# ABOUT THIS EXERCISE
Your task is to give the data again, exactly, with every line intact.

========================================

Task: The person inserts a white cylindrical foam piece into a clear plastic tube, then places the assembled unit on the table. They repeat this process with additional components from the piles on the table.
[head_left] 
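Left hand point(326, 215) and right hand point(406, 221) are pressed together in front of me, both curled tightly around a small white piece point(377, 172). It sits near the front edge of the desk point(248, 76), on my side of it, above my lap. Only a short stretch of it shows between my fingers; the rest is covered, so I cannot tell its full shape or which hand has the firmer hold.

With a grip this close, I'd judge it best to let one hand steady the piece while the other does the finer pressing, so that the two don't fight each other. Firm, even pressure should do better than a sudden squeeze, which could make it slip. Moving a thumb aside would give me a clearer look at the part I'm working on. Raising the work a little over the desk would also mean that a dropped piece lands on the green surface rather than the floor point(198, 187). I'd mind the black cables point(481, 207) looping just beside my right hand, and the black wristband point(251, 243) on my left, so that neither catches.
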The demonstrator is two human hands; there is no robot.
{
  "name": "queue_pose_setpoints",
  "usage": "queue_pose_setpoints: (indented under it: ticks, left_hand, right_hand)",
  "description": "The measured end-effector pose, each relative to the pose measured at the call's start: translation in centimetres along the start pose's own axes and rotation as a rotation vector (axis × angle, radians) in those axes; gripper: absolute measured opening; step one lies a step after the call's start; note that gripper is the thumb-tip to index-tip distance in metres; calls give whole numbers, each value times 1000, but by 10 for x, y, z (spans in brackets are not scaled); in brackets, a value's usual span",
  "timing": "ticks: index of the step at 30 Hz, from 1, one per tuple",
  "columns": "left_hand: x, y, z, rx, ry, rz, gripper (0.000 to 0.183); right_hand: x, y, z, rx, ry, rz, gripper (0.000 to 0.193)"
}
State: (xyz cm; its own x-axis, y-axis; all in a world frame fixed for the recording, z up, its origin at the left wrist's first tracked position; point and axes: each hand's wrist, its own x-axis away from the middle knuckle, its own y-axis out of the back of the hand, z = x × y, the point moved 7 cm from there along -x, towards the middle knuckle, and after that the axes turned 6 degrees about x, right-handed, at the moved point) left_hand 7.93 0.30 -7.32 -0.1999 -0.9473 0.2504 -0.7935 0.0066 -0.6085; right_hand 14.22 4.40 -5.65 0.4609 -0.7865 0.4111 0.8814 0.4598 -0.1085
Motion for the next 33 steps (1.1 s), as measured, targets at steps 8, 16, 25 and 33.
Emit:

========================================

# OUTPUT BELOW
Task: The person inserts a white cylindrical foam piece into a clear plastic tube, then places the assembled unit on the table. They repeat this process with additional components from the piles on the table.
[head_left] 
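Left hand point(326, 215) and right hand point(406, 221) are pressed together in front of me, both curled tightly around a small white piece point(377, 172). It sits near the front edge of the desk point(248, 76), on my side of it, above my lap. Only a short stretch of it shows between my fingers; the rest is covered, so I cannot tell its full shape or which hand has the firmer hold.

With a grip this close, I'd judge it best to let one hand steady the piece while the other does the finer pressing, so that the two don't fight each other. Firm, even pressure should do better than a sudden squeeze, which could make it slip. Moving a thumb aside would give me a clearer look at the part I'm working on. Raising the work a little over the desk would also mean that a dropped piece lands on the green surface rather than the floor point(198, 187). I'd mind the black cables point(481, 207) looping just beside my right hand, and the black wristband point(251, 243) on my left, so that neither catches.
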The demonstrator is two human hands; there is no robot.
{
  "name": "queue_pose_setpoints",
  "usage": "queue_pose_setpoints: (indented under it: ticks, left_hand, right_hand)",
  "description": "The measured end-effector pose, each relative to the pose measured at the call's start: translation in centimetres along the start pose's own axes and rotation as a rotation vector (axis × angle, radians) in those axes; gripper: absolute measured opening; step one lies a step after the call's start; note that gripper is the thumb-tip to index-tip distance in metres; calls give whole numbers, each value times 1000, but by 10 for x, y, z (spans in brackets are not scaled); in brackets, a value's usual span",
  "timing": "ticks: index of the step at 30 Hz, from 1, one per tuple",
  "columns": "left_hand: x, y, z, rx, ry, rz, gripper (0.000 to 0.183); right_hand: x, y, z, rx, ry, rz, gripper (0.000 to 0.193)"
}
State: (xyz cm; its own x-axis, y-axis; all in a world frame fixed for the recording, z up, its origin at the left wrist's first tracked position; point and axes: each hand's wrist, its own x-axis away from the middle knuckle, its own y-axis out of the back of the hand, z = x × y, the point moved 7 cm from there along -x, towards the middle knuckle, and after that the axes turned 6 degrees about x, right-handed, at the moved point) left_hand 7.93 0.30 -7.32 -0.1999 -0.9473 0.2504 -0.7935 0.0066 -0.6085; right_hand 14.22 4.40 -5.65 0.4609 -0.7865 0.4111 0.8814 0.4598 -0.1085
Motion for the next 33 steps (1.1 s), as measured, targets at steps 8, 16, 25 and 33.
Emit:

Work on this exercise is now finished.